### Information shown
-------

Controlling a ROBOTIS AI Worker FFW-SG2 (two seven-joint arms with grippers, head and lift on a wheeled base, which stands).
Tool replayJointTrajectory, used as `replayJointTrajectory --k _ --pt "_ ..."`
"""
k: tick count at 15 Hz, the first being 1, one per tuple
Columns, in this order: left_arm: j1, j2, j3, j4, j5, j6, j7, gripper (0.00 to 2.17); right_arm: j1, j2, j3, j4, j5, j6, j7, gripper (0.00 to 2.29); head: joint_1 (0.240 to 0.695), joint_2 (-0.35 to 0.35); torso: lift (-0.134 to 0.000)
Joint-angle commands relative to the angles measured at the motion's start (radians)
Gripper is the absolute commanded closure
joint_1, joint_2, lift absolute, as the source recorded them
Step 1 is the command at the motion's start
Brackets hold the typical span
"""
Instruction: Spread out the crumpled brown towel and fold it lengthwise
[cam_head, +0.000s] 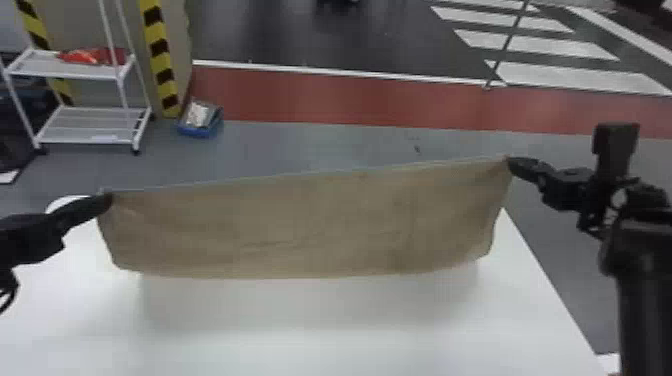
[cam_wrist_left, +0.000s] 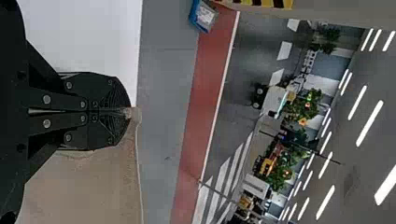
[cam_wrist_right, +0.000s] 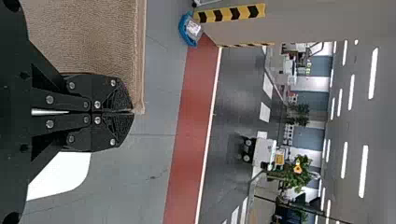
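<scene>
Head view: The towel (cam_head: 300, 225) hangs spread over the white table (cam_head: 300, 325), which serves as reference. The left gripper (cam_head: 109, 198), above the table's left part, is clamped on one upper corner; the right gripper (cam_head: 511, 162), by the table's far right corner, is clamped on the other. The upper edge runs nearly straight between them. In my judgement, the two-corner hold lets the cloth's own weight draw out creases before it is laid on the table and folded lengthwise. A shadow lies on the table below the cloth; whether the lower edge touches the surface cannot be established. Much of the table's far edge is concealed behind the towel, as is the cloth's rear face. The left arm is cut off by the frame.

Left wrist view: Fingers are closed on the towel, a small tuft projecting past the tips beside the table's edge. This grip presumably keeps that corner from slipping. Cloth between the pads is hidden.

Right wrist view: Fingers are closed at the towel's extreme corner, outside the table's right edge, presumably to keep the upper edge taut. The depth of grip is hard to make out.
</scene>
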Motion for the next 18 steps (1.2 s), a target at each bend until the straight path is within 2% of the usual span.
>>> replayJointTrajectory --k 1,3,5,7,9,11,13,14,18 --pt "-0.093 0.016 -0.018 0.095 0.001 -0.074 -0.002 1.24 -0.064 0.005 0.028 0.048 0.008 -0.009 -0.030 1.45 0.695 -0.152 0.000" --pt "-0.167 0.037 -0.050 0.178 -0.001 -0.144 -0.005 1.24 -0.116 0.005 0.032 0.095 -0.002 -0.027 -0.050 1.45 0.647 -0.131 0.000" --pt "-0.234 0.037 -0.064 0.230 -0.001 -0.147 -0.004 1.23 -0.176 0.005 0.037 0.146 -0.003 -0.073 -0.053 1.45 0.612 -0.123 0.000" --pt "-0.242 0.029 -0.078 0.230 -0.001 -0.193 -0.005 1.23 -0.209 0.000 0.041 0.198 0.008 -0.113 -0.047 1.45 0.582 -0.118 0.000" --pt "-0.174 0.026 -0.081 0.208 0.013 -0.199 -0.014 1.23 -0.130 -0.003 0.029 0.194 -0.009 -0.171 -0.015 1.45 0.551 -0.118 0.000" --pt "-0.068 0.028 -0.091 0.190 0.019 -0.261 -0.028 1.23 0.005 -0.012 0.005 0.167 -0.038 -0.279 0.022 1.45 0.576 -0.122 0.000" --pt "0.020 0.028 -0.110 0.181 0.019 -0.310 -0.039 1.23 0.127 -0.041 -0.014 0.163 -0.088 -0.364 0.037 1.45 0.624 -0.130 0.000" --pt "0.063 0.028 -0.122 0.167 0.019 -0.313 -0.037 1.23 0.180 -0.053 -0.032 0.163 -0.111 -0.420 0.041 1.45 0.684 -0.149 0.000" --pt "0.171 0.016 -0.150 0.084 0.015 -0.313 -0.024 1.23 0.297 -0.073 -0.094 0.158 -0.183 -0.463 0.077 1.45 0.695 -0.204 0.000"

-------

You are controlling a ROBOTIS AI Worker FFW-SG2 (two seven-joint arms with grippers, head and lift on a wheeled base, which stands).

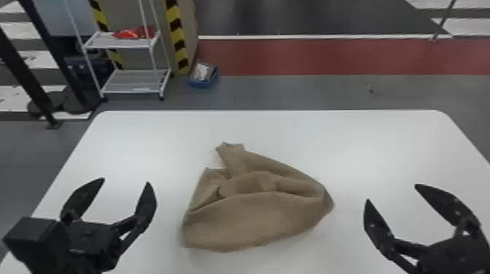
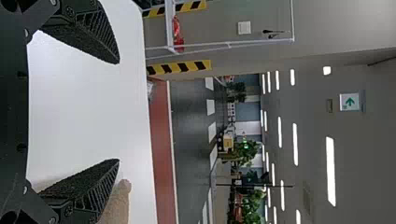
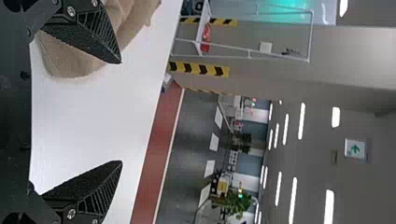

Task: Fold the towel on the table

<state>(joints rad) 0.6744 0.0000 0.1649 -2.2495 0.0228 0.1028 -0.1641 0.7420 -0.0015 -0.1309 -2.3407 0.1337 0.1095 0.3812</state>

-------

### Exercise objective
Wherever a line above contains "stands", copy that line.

### Solution to this problem
Controlling a ROBOTIS AI Worker FFW-SG2 (two seven-joint arms with grippers, head and lift on a wheeled base, which stands).
You are controlling a ROBOTIS AI Worker FFW-SG2 (two seven-joint arms with grippers, head and lift on a wheeled base, which stands).

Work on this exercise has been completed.